11th July 2012, Times of Malta
TEN-T is the European Commission acronym for Trans European Network – Transport, a plan for integrating transport across the EU, a project which has been deemed fundamental for the smooth operation of the common market. The plan defines a number of access corridors of which the so-called Helsinki-Malta corridor forms an integral part. Its purpose is to increase maritime and terrestrial links between Malta and Sicily by providing better infrastructure connecting the ports of Valletta, Marsaxlokk and Palermo.

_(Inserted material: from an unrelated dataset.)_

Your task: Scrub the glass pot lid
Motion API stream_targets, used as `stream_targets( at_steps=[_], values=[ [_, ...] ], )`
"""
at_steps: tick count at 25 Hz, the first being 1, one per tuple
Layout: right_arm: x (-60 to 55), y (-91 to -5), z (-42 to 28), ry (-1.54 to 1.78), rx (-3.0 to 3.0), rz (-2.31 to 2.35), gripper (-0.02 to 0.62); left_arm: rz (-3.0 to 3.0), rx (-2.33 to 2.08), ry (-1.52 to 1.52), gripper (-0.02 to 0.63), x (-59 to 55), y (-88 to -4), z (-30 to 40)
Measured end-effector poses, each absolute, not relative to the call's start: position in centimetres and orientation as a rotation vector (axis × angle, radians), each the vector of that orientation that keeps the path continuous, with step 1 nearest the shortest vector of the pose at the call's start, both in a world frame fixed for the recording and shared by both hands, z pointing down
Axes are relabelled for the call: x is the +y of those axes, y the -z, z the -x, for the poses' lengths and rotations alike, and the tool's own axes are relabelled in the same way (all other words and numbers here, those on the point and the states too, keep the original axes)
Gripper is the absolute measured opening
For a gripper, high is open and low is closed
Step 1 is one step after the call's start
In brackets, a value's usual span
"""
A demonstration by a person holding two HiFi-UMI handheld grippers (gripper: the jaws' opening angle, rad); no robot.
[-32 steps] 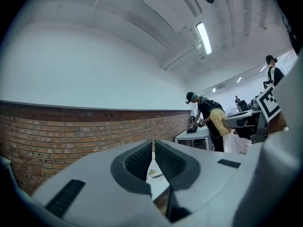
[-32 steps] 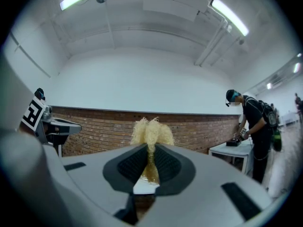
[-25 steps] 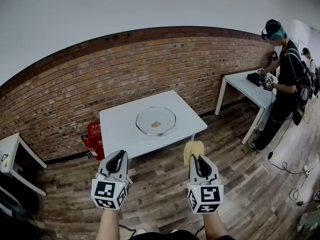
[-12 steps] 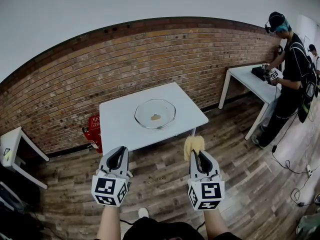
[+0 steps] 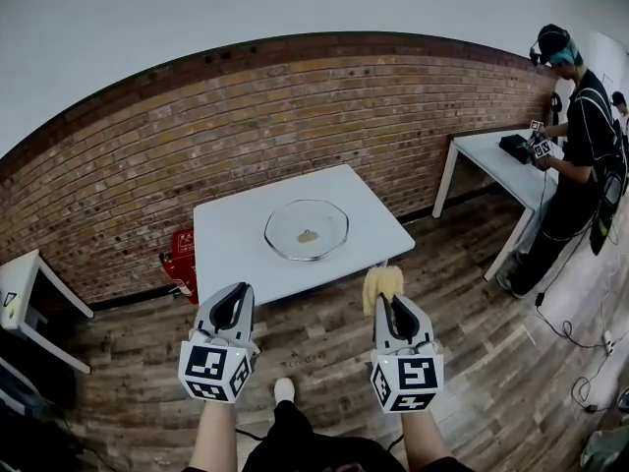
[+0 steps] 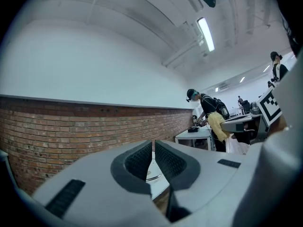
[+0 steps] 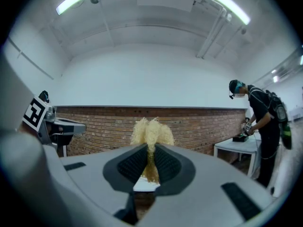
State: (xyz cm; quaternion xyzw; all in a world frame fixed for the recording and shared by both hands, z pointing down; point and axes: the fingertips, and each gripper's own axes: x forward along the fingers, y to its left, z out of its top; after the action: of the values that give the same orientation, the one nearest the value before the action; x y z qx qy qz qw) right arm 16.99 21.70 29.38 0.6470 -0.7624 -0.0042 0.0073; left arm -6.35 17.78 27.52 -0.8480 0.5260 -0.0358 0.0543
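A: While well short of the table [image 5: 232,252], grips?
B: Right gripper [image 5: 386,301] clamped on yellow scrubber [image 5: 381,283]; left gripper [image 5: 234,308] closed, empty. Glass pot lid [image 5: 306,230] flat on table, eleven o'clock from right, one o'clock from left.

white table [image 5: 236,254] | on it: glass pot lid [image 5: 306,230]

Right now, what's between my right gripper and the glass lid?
Between right gripper and glass lid: only wood floor and bare tabletop, per the head view.
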Motion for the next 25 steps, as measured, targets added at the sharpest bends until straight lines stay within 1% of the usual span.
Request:
stream_targets(
  at_steps=[17, 25],
  values=[
    [10.8, -30.1, -15.0, 0.000, -2.323, -2.026, 0.052, 2.636, 1.576, 0.119, 0.025, 6.0, -29.5, 8.3],
    [6.1, -30.4, -13.8, 0.006, -2.279, -2.047, 0.052, 2.651, 1.582, 0.143, 0.026, 0.8, -30.3, 10.3]
  ],
)
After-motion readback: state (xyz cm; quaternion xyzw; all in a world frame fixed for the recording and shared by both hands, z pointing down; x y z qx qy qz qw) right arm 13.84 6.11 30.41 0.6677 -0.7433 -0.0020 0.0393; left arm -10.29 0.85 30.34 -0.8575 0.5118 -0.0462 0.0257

The Malta portion of the TEN-T road network connects the most Northern part of the Maltese Islands (Dwejra Gozo) and continues to the Southernmost town in Malta (Birzebbuga).Various projects have been completed or are in the pipeline to upgrade the roads that form part of it: the reconstruction and upgrading of the Council of Europe Avenue and Garibaldi Avenue in Luqa, Marfa Road, Mellieha, the Kappara junction and the Coast Road. The EU provides various instruments for funding projects aimed at achieving this policy and healthy funding has been allocated for them, funding which Malta has been most proficient in tapping. All this indeed should prove to be very good news, except for Malta’s trees.
We might ask what have trees to do with the Ten T project and the significant European funding that ironically should be improving our natural environment? It transpires that the plans for the Coast Road include Kennedy Drive – a beautiful kilometre long avenue and its grove, lined with hundreds of magnificent two and three storey high trees which are the result of many years of fund raising work and many a ministerial tree planting event. We all remember the Tree4You scheme. This access road provides a most pleasurable drive through a shady green tunnel with a wide view of open agricultural land and is nature’s sitting room to the many families who picnic there. The Ten T plan involves the uprooting of an unspecified number of trees here (some hundred in total) with vaguely phrased intentions of replanting, relocating and/or replacing them.
Kennedy Drive and Kennedy Grove are not the only cases where trees are suffering on account of infrastructural works. Hundreds of citrus trees in the moat surrounding Mdina are making way for a recreation park complete with the ubiquitous thirsty non-indigenous turf and the neighbouring shaded and popular childrens playground is making way so parking to Mdina can be improved. Mature trees at Villa Rundle in Victoria, Gozo have been inexplicably uprooted while the 50 year old trees lining the road leading to Victoria have been lost to the new access road. At the same time, the ancient trees of the Tokk have been shaved down because we cannot cope with bird droppings. In Zebbug, Malta, a previously green area is being ‘upgraded into a landscaped area with benches’, the trees have been mercilessly pruned down to bare stumps, some of them almost to ground level. Again in Zebbug, the main road into the town used to be lined with lovely orange trees which have all been decimated.
There is a growing awareness and frustration among the public about this widespread destruction of mature trees as many of us find we are unable to prevent this devastation which comes hard in the wake of the ravages to green areas brought by over development. Campaigns are cropping up in media aimed at protecting what is left of these magnificent mature trees in various places all over the islands.
Of grave concern is that these trees are actually well protected by existing laws and regulations. The 1990 Structure Plan for the Maltese Islands which is still binding provides for “specified trees or groups of trees of aesthetic, historical, cultural, arboriculture and/or scientific interest to be protected such that uprooting, destruction or damage to trees growing in the wild or in public parks, gardens is prohibited.” The wording is specific and unequivocal – damage to these trees in any way constitutes an infringement of the Structure Plan. The next paragraph of the same Structure Plan also provides that, particularly within rural conservation area, areas of scenic value will be protected and enhanced. Resorting to transplanting these trees, as seems to be solution resorted to by developers and road contractors, is not adequate as most are transplanted at the wrong time of the year, to the wrong place, remain unwatered and are soon left to wither and die.
Even more legal protection for our trees comes from the more recent Legal Notice 200 of 2011 which says that any trees of age fifty years or older qualify as ‘Protected Trees’ provided that they are not causing any damage or adverse effect to the environment or to structures or features of natural or cultural heritage value.
Then there is also the Conifer Trees Preservation Regulations of 1949, still applicable to this day, which say it shall not be lawful to destroy, cut down or uproot any conifer tree wherever situated.
As has proved generally to be the case, these wise and well planned regulations are totally ignored. Malta is losing its beautiful mature trees because the funding coming in from Europe has to be spent fast, even if unwisely. We are losing them because there is inadequate planning and no overall central vision amongst those responsible for coordinating road building, infrastructural works and local councils’ development projects. We are losing them because the same people are totally insensitive and do not really care about anything green. Before more trees are lost, cannot some urgent planning be done so that new roads, such as Malta’s Ten T Superhighway from Marsaxlokk to Dwejra be carried out without such sacrifice? Trees cannot think, neither can they talk, but we can.